**WHAT TO PRODUCE:**
The entries below contain a line with "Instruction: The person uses" and a line with "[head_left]". Retype exactly everything from the first down to the second, both included, and nothing else.

==========

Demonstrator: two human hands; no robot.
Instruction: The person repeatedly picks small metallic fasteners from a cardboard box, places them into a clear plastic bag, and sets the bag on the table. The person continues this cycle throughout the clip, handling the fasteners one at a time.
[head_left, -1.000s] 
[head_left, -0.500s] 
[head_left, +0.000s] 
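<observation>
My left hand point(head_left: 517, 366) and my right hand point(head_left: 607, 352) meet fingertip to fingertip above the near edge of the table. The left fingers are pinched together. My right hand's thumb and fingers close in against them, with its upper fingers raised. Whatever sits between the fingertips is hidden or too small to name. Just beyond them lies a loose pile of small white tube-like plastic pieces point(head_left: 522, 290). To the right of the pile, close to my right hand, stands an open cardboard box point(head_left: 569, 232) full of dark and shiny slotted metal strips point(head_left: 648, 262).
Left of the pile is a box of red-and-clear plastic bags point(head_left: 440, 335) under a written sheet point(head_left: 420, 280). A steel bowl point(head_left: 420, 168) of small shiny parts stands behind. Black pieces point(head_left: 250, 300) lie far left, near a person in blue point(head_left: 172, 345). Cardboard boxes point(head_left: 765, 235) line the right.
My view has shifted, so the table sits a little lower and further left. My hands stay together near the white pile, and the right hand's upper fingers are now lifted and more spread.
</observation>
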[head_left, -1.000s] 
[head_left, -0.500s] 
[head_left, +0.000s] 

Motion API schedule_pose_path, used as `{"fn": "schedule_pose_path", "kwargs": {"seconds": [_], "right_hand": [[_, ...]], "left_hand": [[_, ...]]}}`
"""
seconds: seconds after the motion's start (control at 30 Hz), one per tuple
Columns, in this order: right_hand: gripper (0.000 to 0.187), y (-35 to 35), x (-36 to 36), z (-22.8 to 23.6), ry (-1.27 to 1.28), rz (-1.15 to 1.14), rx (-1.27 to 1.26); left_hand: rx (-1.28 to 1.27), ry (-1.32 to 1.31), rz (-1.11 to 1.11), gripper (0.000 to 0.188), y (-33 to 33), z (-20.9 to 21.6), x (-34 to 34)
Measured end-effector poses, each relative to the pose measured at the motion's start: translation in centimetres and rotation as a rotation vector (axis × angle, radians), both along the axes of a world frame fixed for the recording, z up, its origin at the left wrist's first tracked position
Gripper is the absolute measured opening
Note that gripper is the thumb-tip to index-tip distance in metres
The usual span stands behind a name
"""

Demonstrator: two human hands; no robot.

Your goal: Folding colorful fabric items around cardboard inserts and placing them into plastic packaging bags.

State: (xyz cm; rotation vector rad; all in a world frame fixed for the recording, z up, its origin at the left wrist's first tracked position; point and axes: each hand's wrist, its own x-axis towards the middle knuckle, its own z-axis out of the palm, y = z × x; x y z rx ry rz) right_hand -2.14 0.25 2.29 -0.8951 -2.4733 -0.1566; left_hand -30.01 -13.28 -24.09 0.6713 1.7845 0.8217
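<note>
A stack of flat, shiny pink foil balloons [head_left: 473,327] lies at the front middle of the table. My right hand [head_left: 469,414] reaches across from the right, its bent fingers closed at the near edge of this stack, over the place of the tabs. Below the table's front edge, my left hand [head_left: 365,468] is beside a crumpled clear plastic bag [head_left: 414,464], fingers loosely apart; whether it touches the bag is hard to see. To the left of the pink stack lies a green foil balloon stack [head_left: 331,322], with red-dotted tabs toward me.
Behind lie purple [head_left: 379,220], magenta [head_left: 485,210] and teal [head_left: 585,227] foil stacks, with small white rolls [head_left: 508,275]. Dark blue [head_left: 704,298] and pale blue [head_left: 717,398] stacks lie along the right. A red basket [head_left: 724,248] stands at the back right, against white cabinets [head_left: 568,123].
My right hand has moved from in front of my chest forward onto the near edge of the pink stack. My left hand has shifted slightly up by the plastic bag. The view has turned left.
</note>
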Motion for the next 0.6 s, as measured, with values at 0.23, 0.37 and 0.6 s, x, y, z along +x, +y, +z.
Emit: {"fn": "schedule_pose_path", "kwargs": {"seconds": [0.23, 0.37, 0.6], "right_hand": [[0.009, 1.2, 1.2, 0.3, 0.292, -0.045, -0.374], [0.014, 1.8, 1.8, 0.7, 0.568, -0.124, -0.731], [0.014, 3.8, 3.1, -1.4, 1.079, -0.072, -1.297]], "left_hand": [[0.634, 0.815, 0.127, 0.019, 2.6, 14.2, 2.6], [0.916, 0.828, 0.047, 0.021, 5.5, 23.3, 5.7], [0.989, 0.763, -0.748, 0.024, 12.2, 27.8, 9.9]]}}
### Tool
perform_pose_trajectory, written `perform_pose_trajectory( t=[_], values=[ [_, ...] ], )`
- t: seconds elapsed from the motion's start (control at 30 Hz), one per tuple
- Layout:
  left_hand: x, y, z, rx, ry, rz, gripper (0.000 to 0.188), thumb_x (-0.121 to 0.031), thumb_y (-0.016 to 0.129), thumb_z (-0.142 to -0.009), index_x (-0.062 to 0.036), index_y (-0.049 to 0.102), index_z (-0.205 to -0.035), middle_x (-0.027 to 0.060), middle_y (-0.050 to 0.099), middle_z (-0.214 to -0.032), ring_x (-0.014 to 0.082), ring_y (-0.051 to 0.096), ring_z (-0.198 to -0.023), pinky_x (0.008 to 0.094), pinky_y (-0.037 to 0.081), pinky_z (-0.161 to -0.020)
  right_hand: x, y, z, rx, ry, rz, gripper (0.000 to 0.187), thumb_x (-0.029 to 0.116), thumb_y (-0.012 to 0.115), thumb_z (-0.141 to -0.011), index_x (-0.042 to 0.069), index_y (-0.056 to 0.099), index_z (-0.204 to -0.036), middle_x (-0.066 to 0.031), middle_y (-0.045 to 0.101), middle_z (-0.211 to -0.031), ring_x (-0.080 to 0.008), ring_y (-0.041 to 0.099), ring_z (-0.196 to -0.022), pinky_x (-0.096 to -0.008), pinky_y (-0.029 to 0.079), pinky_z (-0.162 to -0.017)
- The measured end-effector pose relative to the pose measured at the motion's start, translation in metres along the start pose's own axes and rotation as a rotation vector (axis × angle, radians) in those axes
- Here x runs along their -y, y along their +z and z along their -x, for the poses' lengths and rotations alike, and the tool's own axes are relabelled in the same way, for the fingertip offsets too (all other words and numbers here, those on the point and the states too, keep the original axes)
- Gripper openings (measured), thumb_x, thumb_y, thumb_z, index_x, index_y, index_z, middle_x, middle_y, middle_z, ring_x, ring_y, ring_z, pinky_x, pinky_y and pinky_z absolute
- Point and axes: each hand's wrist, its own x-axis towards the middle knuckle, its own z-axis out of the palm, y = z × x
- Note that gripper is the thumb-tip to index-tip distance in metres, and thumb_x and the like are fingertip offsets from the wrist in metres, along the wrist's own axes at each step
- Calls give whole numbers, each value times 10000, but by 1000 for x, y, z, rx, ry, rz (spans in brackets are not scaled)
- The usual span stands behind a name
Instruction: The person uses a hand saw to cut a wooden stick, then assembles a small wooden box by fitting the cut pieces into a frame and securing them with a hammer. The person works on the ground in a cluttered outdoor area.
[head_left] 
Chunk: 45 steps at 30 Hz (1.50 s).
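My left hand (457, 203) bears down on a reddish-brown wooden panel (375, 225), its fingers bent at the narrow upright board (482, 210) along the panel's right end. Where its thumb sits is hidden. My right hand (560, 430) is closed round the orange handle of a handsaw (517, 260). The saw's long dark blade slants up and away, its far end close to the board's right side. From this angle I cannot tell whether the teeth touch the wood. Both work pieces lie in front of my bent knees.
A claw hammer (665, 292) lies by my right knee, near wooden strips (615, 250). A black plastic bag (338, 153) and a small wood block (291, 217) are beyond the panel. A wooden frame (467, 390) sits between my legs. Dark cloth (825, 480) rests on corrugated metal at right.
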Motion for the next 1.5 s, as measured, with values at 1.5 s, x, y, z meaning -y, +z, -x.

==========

**RESULT OF THE EXERCISE:**
Instruction: The person uses a hand saw to cut a wooden stick, then assembles a small wooden box by fitting the cut pieces into a frame and securing them with a hammer. The person works on the ground in a cluttered outdoor area.
[head_left] 

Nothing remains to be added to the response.